El proyecto de reforma política para las elecciones de 2017 ya tiene sanción de Diputados y está siendo debatido en el Senado.
El voto electrónico sigue como tema conflictivo, porque para muchos legisladores no ofrece garantías.
Luego de la reunión del ministro Rogelio Frigerio con los senadores, estos dejaron en claro que van a tomar su tiempo para despejar dudas e introducir modificaciones.
El presidente Mauricio Macri quiere que no haya cambios, que se instrumente en todo el país y advierte que "no hay plan B".
Las modificaciones que realice el Senado pueden ser decisivas porque para insistir con el texto que aprobó Diputados en octubre, el oficialismo necesitará sumar veinte votos más y así llegar a dos tercios.
Una propuesta, que ya tiene un guiño de Frigerio, es la que introdujo Juan Carlos Romero y contempla que "un organismo independiente cumpla el rol de la máxima autoridad electoral". "Ningún gobierno que compite en una elección debería ser el mismo que contrate el sistema que le dará el resultado", opinó el legislador salteño, quien anticipó que el proyecto "va a salir, con modificaciones".
La iniciativa ya había sido admitida por el PRO, pero no figura en el texto. "Si hubiera un organismo independiente, en el que todos confiáramos, se minimizaría el riesgo porque garantizaría la transparencia de los comicios", agregó.
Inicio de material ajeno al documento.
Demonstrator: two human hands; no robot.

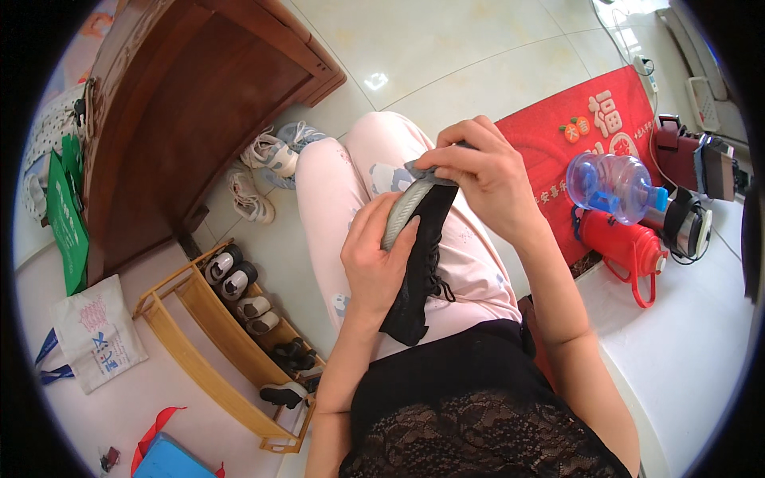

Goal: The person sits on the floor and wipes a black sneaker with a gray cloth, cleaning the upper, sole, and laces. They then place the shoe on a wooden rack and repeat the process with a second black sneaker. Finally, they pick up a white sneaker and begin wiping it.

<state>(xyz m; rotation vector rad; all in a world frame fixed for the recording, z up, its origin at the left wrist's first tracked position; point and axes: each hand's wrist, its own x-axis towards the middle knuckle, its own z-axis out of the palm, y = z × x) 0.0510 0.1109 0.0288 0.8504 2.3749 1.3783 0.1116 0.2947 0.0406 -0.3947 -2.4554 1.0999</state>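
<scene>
A black lace-up shoe (412,287) with a pale, ridged sole lies tilted on its side across my lap, over light pink patterned trousers. My left hand (379,257) grips the shoe around its middle, fingers on the sole edge and thumb on the black upper. Pinched in my right hand (478,173) is a grey cloth (427,173), pressed against the far end of the shoe. The part of the shoe under the cloth and fingers is hidden. Black laces hang loose at the shoe's right side.
A wooden shoe rack (203,343) with several shoes stands at lower left, below a dark wooden panel (197,113). Sneakers (269,152) lie on the tiles. At right are a red mat (526,131), a clear plastic water jug (609,185) and a red bottle (621,239).
</scene>
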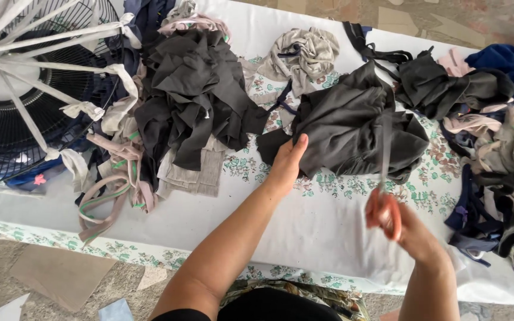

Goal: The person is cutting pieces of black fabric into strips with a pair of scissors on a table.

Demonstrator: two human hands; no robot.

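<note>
At the far left I see a black electric fan (13, 113) with white cloth strips (49, 71) tied across its guard. Just right of it, pink and green-edged strips (111, 190) trail toward the near edge of the table (304, 232), which is covered with a white cloth with a floral border. Next comes a heap of dark grey fabric scraps (194, 89), lying over a folded beige piece (194, 172).

My left hand (287, 160) reaches out near the middle of the table, fingers together and mostly extended, pressing on the near left edge of a dark grey garment (352, 128); I cannot tell whether it pinches the cloth or only rests on it. The garment lies bunched in the middle of the table, on the floral print. Beyond it, at the far side, sits a crumpled light grey piece (304, 53).

My right hand (408, 229) is nearer to me and blurred. It is closed around orange-handled scissors (384, 205), whose blade points away from me, up toward the garment's right half. How far the blades are parted I cannot tell.

Further right lies another dark grey bundle (447, 86), then a blue cloth (513, 65) at the far right, and below it a mixed pile of navy, beige and pink offcuts (501, 178).
</note>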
Romero anticipó que los senadores "no queremos cometer errores por apuro; serán dos semanas de tratamiento".
"El problema no está entre el recuento de la máquina y el recuento manual. En Salta ya ha pasado que la gente marcaba una cosa y aparecía otra en la pantalla, por error de la máquina o por cualquier otro motivo", opinó. Por eso, agregó, "hay que evitar riesgos".
Cuestionamiento académico
Muchos legisladores no comparten la idea oficial de que un sistema electrónico de chip sea infalible.
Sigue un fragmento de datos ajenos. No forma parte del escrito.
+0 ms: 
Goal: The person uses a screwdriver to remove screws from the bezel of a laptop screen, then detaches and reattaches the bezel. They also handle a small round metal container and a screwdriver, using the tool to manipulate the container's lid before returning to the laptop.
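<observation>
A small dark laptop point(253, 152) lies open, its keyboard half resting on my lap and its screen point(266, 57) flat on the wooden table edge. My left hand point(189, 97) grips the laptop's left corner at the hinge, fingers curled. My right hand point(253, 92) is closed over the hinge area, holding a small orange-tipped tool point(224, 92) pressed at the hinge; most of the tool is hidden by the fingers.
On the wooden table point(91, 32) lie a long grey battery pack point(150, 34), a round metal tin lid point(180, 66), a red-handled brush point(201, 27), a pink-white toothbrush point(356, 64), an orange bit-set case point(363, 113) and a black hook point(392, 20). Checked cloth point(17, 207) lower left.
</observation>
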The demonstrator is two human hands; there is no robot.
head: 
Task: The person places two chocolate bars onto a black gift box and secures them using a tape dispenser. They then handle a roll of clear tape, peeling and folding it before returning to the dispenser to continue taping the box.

Los universitarios, tampoco. Técnicos informáticos de las universidades de Buenos Aires, Córdoba, Rosario, Río Cuarto, Comahue y el Conicet se sumaron al debate y aportaron recelos. Esteban Mocskos (UBA) opinó que se trata de un sistema que no permite que se vea el código fuente. "Eso es lo que se puede auditar. Cuando el código es abierto, uno puede mirar. Cuando es cerrado, no", explicó, y dijo que "un error inyectado a propósito se puede explotar cambiando cada tanto algún valor de algún voto".
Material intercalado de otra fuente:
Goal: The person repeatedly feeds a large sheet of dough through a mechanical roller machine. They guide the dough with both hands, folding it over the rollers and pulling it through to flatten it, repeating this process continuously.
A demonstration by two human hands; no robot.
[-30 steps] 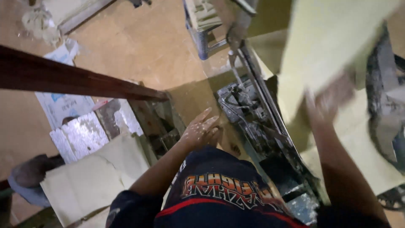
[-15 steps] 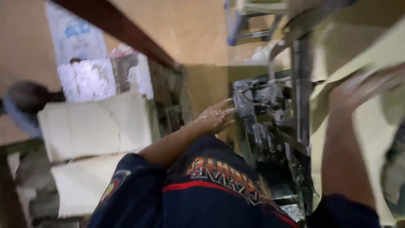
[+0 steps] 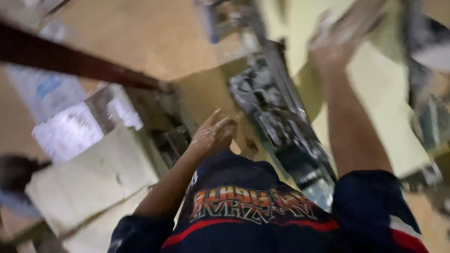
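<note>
Sheet material, pale yellow point(image 3: 375, 107), lay at upper right of the frame; your right hand point(image 3: 340, 40) reached onto it, grip blurred beyond telling. Your left hand point(image 3: 213, 136) hung empty, fingers loosely together, beside the machine point(image 3: 276, 117). Sheet judged thin, light, floppy; support it at an edge.

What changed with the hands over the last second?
The right hand has stayed raised on the pale yellow sheet, which now lies more over the machine. The left hand stayed low beside the machine, fingers loose, holding nothing. The view is blurred.
</note>
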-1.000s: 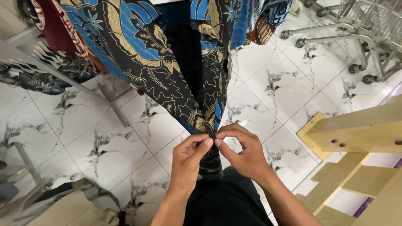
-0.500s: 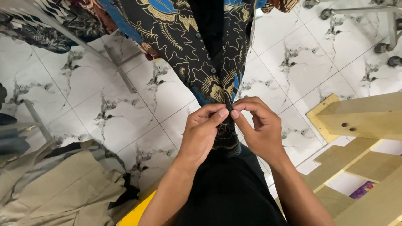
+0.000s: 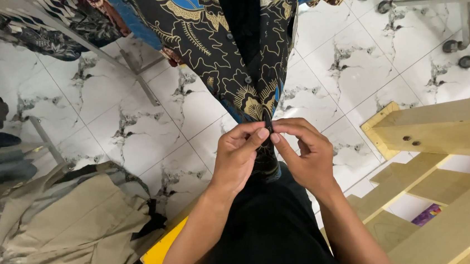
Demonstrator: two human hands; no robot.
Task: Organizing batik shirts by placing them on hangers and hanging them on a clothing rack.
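Right now your left hand (image 3: 238,154) and right hand (image 3: 304,153) meet in front of you, forearms angled inward, wrists bent, knuckles up. Each grip is pinched, thumb against forefinger, on the lower front edge of the hanging black batik shirt (image 3: 222,43) with blue and gold patterning. It hangs above the white marble-look floor tiles (image 3: 134,129), beside a wooden stand (image 3: 441,127).

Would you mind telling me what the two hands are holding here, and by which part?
Both the left hand and right hand pinch the patterned shirt at the lower end of its front opening, fingertips meeting on the two edges near the hem.
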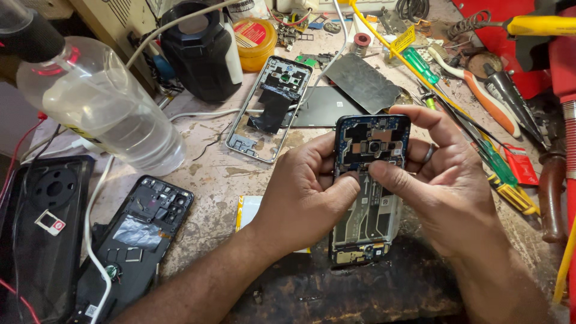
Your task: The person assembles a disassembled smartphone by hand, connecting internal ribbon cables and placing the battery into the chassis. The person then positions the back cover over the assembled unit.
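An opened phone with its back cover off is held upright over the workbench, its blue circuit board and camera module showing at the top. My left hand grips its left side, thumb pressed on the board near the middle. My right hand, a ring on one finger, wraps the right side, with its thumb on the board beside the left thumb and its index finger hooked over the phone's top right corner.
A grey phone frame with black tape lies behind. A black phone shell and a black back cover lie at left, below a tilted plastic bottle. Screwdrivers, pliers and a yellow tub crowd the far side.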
El sistema no es hermético. Los expertos saben que "en la era del jaqueo" existe riesgo de filtración de información confidencial. Consideran muy fácil interferir un sistema informático y advierten que "es imposible desarrollar un software sin errores que preserve el secreto del voto, la integridad del resultado y la auditabilidad del mismo". Piensan que "la persona que desconoce el proceso puede ser engañada y hasta inducida a votar por tal o cual candidato, porque se la puede amenazar con averiguar a quién votó".
Macri, irreductible
Ayer, Macri defendió el voto electrónico. "No nos van a asustar", dijo, y ratificó la decisión de "no seguir con un sistema tramposo". El presidente considera que el voto manual deja mucho margen al fraude y al clientelismo. "Con un lector podemos saber en minutos el resultado y hay tecnología de sobra para que estemos tranquilos; esto está muy desarrollado en el mundo".
Hay tecnología, pero pocos países utilizan el voto electrónico. El chip y la creación de un órgano independiente que contrate el sistema con el cual se va a votar son dos cuestiones clave y pendientes para acordar durante estas dos semanas, antes de la votación en el Senado.